WHAT IS EXPECTED.
In full and without alteration, give the listing again.

+ + + + +

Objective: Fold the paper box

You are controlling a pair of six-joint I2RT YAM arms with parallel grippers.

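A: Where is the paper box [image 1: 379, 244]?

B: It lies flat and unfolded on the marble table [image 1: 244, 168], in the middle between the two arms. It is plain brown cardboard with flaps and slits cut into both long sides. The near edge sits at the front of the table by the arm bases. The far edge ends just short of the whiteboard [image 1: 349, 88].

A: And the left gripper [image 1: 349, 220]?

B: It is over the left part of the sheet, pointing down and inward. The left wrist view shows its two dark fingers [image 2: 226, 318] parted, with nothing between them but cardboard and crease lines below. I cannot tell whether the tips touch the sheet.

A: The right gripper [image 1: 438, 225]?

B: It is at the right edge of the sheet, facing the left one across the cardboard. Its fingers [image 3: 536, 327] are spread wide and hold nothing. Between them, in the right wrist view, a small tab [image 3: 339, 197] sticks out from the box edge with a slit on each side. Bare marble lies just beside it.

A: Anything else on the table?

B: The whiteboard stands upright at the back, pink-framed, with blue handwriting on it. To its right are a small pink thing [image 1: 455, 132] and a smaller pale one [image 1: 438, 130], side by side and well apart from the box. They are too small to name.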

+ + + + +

EXERCISE ANSWER.
Objective: Fold the paper box

You are controlling a pair of six-joint I2RT YAM arms with parallel grippers.

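A: Where is the paper box [image 1: 379, 244]?

B: It lies flat and unfolded on the marble table [image 1: 244, 168], in the middle between the two arms. It is plain brown cardboard with flaps and slits cut into both long sides. The near edge sits at the front of the table by the arm bases. The far edge ends just short of the whiteboard [image 1: 349, 88].

A: And the left gripper [image 1: 349, 220]?

B: It is over the left part of the sheet, pointing down and inward. The left wrist view shows its two dark fingers [image 2: 226, 318] parted, with nothing between them but cardboard and crease lines below. I cannot tell whether the tips touch the sheet.

A: The right gripper [image 1: 438, 225]?

B: It is at the right edge of the sheet, facing the left one across the cardboard. Its fingers [image 3: 536, 327] are spread wide and hold nothing. Between them, in the right wrist view, a small tab [image 3: 339, 197] sticks out from the box edge with a slit on each side. Bare marble lies just beside it.

A: Anything else on the table?

B: The whiteboard stands upright at the back, pink-framed, with blue handwriting on it. To its right are a small pink thing [image 1: 455, 132] and a smaller pale one [image 1: 438, 130], side by side and well apart from the box. They are too small to name.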

There's no more to this exercise.